Professor Harari gives a pretty low grade for human history: "Unfortuantely, the Sapiens regime on earth has so far produced little that we can be proud of" (415). His final paragraph hearken back to seeing humans like the Greek and Roman gods: "Is there anything more dangerous than dissatisfied and irresponsible gods who don't know what they want?" (416).

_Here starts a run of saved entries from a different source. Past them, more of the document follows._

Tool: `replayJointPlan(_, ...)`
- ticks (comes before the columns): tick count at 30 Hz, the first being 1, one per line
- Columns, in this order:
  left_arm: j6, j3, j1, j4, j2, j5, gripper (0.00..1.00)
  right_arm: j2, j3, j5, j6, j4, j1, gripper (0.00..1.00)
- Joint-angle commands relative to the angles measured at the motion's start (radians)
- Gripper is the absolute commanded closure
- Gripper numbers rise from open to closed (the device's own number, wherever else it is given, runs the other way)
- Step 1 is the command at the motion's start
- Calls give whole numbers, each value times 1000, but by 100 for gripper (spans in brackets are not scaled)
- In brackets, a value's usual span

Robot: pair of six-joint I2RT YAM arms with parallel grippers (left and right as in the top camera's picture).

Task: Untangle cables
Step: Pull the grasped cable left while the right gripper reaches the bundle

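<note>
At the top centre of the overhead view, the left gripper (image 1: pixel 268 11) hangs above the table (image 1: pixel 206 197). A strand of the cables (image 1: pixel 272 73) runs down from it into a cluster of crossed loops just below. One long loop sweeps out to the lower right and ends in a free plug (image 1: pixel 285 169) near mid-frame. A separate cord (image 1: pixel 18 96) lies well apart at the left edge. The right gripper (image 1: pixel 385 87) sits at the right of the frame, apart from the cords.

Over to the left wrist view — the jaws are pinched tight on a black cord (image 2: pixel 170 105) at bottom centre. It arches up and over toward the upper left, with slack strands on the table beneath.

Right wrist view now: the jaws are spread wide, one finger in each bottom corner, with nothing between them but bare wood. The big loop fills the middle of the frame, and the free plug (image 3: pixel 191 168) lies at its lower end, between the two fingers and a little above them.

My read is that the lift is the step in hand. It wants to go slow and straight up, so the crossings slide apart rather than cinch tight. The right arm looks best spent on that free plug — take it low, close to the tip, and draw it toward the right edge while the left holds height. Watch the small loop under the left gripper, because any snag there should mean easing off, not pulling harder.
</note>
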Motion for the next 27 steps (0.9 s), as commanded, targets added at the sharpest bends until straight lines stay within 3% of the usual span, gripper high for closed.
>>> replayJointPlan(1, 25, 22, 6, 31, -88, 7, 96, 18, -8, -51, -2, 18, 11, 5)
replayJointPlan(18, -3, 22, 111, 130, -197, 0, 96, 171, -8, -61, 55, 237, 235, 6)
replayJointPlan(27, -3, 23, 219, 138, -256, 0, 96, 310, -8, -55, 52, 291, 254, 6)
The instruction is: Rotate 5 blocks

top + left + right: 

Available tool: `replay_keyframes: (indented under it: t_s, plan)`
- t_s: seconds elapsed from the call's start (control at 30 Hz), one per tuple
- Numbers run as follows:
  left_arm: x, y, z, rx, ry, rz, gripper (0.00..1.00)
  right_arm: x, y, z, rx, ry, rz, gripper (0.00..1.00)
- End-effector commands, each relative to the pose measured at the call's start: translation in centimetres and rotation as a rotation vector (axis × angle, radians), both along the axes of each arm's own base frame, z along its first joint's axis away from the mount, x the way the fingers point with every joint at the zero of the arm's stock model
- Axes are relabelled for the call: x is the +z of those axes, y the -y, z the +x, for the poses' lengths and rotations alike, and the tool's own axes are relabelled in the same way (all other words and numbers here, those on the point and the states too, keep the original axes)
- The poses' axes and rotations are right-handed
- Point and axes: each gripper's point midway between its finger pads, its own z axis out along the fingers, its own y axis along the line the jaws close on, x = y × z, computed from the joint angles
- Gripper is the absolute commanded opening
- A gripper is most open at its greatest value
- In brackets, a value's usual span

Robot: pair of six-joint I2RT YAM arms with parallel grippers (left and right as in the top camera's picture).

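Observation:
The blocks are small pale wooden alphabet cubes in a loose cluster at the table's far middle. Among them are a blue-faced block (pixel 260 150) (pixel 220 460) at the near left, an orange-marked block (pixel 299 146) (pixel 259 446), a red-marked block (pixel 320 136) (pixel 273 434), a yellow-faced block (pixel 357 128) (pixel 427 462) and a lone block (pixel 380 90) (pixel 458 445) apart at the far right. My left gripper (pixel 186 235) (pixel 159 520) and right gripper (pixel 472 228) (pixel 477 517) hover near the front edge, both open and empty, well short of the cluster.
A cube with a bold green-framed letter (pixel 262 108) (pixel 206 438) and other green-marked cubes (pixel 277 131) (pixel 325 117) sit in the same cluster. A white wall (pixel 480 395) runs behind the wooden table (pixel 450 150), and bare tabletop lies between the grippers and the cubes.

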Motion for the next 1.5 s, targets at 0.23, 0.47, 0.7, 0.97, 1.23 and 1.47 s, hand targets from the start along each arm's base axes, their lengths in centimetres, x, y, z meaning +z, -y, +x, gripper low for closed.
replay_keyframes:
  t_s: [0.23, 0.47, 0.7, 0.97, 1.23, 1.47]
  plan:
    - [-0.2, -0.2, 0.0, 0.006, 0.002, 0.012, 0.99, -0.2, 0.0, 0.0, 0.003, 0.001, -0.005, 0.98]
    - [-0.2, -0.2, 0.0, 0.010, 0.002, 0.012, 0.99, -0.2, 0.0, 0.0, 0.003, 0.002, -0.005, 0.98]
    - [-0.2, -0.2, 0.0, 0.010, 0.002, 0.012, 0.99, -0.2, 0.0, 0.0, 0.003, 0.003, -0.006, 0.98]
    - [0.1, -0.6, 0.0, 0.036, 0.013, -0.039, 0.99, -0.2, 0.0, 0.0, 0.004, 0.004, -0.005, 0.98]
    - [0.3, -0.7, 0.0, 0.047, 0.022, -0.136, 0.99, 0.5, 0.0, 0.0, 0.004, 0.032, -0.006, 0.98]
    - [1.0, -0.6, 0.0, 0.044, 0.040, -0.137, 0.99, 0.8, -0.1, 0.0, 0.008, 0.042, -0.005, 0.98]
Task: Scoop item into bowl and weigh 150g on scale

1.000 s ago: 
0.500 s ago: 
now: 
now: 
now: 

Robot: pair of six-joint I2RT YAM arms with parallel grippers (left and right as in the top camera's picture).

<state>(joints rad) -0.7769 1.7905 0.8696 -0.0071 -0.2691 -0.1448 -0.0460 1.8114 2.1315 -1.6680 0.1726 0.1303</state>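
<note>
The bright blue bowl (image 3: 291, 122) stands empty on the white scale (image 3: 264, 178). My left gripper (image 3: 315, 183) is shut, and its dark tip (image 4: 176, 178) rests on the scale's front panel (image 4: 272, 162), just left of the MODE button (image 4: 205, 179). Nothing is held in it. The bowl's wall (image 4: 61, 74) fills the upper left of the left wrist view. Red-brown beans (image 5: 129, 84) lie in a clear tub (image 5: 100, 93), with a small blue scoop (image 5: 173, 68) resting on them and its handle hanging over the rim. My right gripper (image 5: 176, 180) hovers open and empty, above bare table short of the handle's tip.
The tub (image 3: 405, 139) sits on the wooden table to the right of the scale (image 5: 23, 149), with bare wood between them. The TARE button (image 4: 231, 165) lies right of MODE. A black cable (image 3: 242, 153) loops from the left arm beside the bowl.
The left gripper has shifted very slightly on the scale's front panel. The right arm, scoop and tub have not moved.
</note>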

Our final history is not yet written.The jury is still out on us. Whether we find a more peaceable way to care for creation or not rests inour hands and minds. I enjoyed reading Profesor Harari, both in style and content. I highly recommend Sapiens as a book that will make the reader look anew at the direction of human history and seek to be more responsible with our present.

In addition to reading Zuckerberg's list, including Professor Harari's book, lately I have been reading Laudato Si' by Pope Francis, as well as writings from Wendell Berry and Wes Jackson. While each have different points of emphasis, as well as significant points of divergence, they make excellent companions in reflecting on what we have done to creation and where we hope to go from here. In the near future, I will post some commentaries about these readings.